Why is DevOps important?
A fundamental part of DevOps is automation. Doug Seven in his article “Nightmare: A DevOps cautionary tale”, Seven documents how an American stock trading lost over $400,000,000 in 45 minutes due to a failed manual deployment on one of their eight servers (Seven, 2014). Seven notes that this could and should have been avoided through good DevOps principals and automated deployments. DevOps could have saved this business 400 million dollars. Take a moment for that to sink in.
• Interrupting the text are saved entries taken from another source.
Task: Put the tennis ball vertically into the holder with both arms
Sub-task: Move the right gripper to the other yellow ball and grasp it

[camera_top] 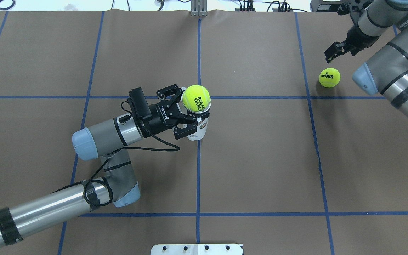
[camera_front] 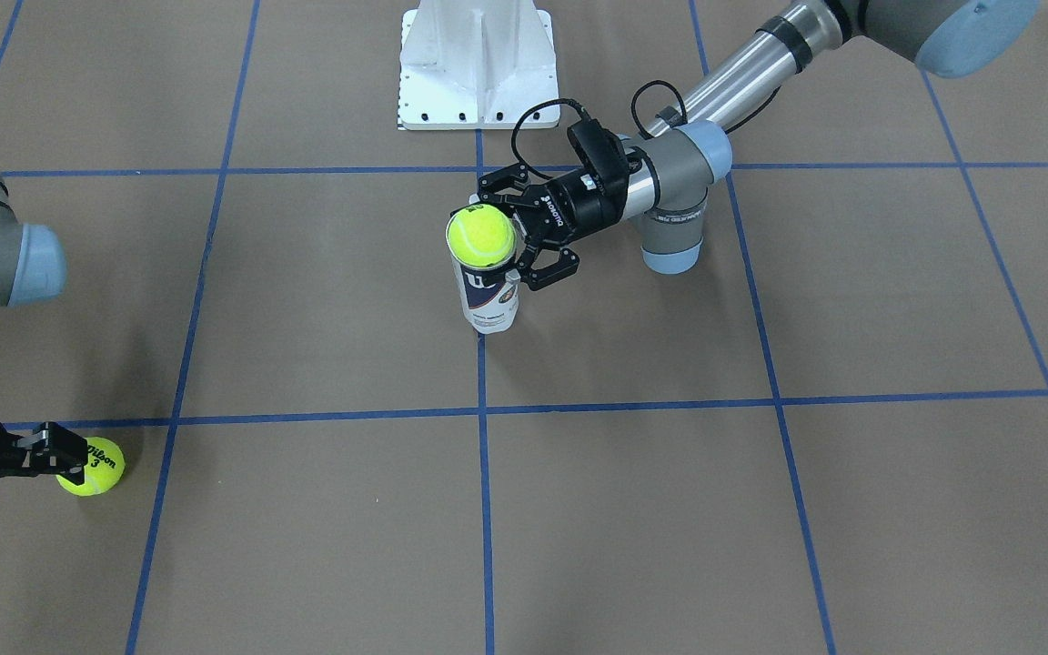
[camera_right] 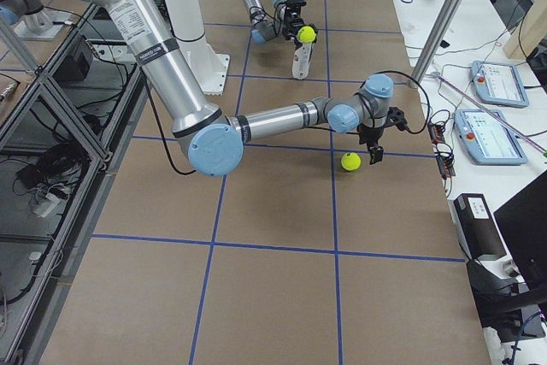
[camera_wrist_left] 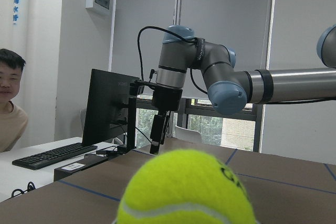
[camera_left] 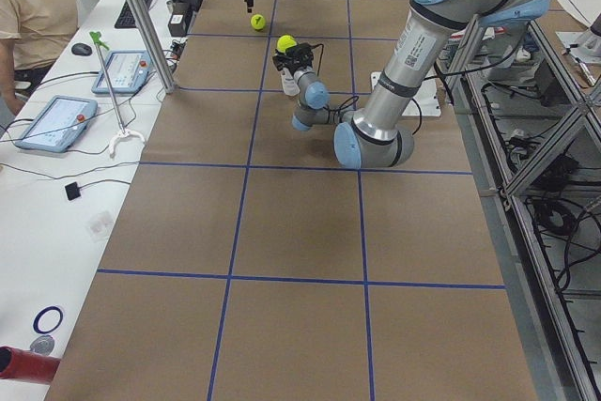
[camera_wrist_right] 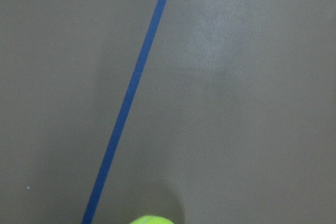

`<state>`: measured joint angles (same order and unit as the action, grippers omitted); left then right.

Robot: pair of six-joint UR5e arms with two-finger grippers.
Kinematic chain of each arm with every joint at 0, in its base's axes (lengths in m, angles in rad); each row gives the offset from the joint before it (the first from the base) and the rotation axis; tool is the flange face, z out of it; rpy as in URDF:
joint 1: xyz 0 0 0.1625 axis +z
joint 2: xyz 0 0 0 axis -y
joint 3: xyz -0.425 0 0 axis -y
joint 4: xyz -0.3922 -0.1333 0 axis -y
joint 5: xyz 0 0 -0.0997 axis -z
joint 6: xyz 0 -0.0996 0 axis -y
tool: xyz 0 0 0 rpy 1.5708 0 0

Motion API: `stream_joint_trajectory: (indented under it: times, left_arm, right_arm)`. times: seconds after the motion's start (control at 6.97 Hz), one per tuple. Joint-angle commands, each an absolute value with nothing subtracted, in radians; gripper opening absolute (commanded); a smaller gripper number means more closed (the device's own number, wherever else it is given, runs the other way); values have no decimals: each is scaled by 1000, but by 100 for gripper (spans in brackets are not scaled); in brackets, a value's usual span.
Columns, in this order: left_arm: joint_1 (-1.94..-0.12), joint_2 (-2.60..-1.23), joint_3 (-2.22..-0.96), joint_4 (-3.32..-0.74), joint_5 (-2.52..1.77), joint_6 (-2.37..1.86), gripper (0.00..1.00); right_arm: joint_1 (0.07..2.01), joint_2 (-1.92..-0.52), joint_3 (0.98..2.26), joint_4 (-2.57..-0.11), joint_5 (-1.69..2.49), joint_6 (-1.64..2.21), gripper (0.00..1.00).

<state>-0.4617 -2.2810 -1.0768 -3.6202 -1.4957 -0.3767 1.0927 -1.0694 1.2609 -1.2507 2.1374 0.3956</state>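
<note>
**Ball perched on the holder's mouth, a second ball out wide**

There's the holder (camera_front: 488,305), upright in the middle of the surface, right on a blue tape line, with its white-and-navy label showing. A tennis ball (camera_front: 480,238) sits on its open top, black print partly readable: "ROLA", "GARR". The left pincer (camera_front: 501,232), stamped ROBOTIQ, comes in sideways with its jaws closed in on the holder's upper part, just under that ball. Out near the edge lies a second ball (camera_front: 92,466), marked "Wilson 3". The right pincer (camera_top: 332,53) points down just beside it, not touching. Its jaws look drawn together, with nothing in them. The surface (camera_front: 670,509) is brown, gridded with blue tape, and a white base (camera_front: 477,64) stands on the robot's side. Beyond, an operator (camera_left: 33,7) sits at a desk with a keyboard (camera_wrist_left: 55,156) and a monitor (camera_wrist_left: 107,106), with window blinds behind.
</note>
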Motion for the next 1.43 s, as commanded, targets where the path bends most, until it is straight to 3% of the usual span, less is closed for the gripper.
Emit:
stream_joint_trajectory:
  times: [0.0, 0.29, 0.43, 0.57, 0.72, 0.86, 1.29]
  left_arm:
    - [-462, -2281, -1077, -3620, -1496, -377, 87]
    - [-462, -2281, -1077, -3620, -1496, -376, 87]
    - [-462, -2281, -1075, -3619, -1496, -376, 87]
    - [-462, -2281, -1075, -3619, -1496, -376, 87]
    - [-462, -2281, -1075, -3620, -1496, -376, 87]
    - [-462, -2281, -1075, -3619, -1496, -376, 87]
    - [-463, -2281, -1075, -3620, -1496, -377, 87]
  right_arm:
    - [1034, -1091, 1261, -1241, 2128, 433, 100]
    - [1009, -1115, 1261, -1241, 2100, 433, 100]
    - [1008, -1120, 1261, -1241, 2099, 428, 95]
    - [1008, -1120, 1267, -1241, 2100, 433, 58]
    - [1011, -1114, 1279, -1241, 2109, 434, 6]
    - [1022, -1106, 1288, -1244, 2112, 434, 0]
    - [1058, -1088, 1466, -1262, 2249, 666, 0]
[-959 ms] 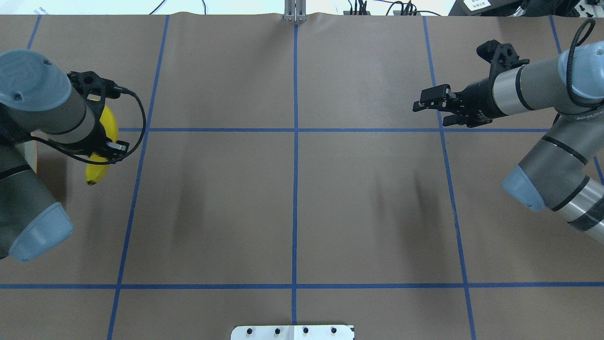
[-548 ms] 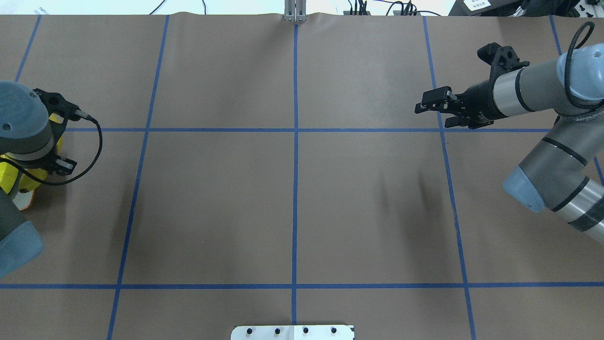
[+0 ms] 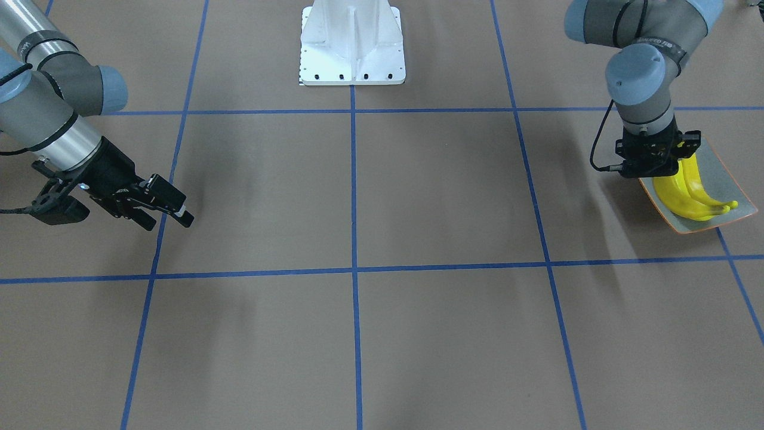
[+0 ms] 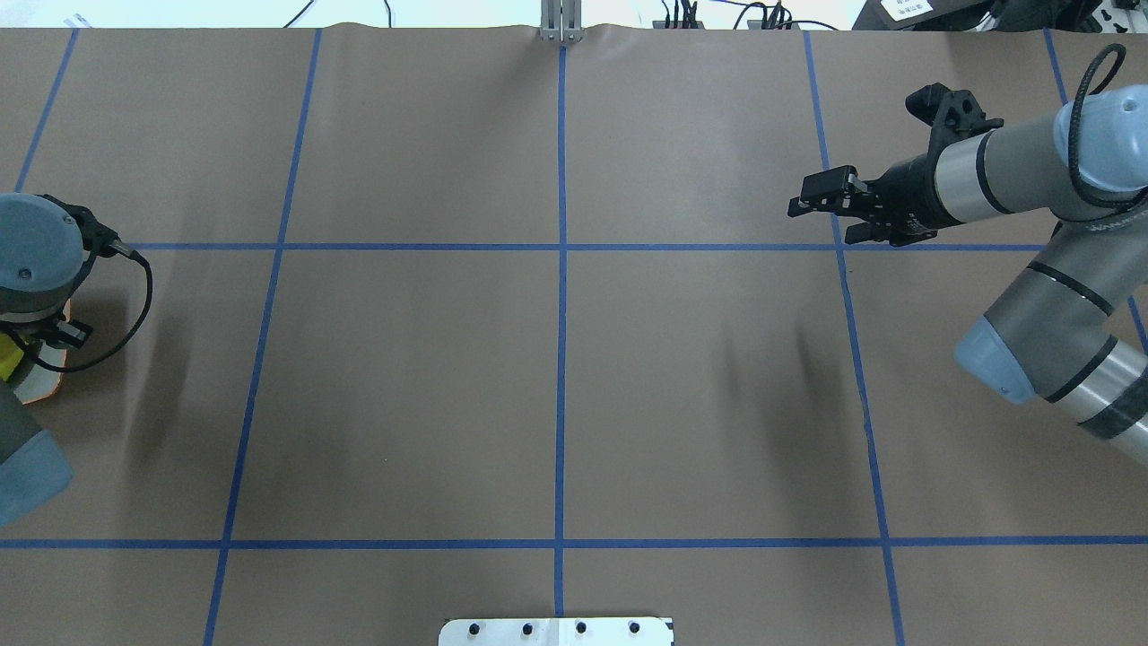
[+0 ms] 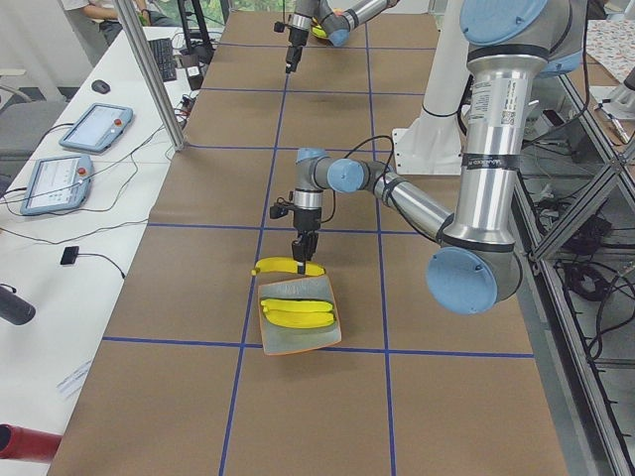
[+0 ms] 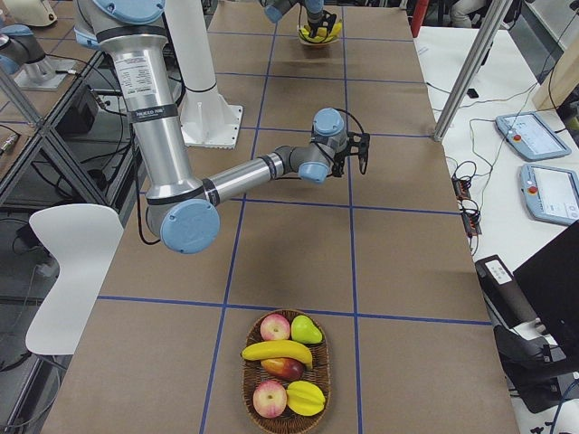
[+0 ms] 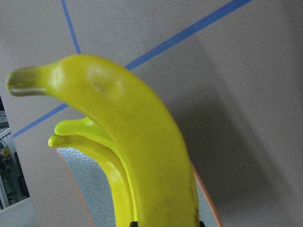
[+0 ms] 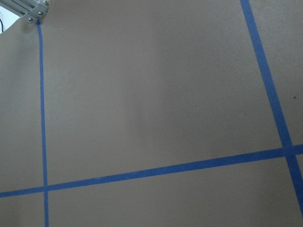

This problem is not limited to software development this could have been about a rouge machine learning model. If a model is checking fraud and starts flagging all transactions incorrectly as fraud that could cause a huge impact to the business in question. But we will come back to the discussion at greater length later in the series.
One of the foundations of DevOps is to strive towards shorter release cycles. Shorter release cycles mean code changes are promoted to production faster. This directly correlates with a higher throughput and higher quality and stable code (Puppet, 2017). DevOps is on the rise, in a survey conducted in 2016 16% of respondents worked on a DevOps team, in 2017 this number has increased to 27% (Puppet, 2017). This indicates that DevOps is becoming more popular and organisations are beginning to see the value it offers. It may also indicate a shift in culture to one of collaboration, a goal DevOps attempts to achieve.
IT performance can be measured by the throughput of code and stability of systems (Puppet, 2017 pp20). Throughput is measured by how frequently code is deployed and how fast they can move from committing code to deploying it. The stability is defined as how quickly the “system can recover from downtime and how many changes succeed” (Puppet, 2017). High performing teams could see 46 times more frequent deployments, 440 times shorted lead time for changes, 96 times faster mean time to recovery with failure rates were 5 times lower than companies who did not implement DevOps (Puppet, 2017 pp21). That is staggering!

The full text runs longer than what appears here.